I'm trying to help Greg out a bit today while he's off handling personal matters, so that's why the pace of the blog is a bit slow today. Here's my first post from this morning building off of Ron Brownstein's look at the census numbers:
The Republican Party had a choice after 2008. They could continue to rely on a dwindling but still decisive share of the white vote to prevail, or they could try to bring more minorities into the party.

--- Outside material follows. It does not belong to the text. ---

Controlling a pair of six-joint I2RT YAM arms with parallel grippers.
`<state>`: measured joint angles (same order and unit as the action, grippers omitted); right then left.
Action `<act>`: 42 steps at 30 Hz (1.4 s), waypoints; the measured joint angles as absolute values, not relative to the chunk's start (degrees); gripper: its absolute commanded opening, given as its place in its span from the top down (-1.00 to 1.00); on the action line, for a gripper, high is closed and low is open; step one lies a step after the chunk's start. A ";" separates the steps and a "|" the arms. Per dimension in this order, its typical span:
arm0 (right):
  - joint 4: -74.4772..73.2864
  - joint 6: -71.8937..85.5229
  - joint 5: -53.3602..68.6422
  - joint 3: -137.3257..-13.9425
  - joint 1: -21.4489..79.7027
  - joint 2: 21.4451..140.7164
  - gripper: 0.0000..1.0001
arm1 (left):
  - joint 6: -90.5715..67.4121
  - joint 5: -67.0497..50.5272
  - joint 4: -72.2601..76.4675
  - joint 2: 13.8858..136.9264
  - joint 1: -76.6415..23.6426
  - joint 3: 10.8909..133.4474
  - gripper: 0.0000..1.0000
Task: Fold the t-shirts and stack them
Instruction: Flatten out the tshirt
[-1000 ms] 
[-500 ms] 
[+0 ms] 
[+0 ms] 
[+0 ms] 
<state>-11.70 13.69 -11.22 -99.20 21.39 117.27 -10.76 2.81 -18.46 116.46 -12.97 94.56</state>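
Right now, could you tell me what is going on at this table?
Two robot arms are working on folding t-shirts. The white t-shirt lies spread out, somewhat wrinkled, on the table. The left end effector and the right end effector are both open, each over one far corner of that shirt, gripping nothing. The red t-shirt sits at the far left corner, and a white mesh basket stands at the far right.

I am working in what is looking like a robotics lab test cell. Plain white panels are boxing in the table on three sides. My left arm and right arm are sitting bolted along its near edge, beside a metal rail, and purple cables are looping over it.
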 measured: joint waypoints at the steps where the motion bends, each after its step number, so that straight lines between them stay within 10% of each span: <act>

While I'm not entirely sure how much of the decision was made by party leaders and how much is merely the unprecedented influence of Fox News, but whether it's pseudo scandals of the past two years, from birtherism to the NBPP case, the GOP's nationwide rush to ban sharia and institute draconian immigration laws, or characterizing nearly every administration policy as reparations, the conservative fixations of Obama's first term indicate that the GOP will end up relying at least in part on inflaming white racial resentment to close the gap. If Obama can't mobilize as many minority voters as last time, he'll have to make up the difference by picking up more white votes in those Rust-Belt swing states — giving the GOP even more reason to make Obama unpalatable to them. What that means though, is that Obama can hardly afford to adopt the kind of hardball identity politics available to his opponents.
Depending on the state of the economy, the GOP is going to have a hard time winning in 2012 without scaring the crap out of white people. Fortunately, they've spent the past two years practicing.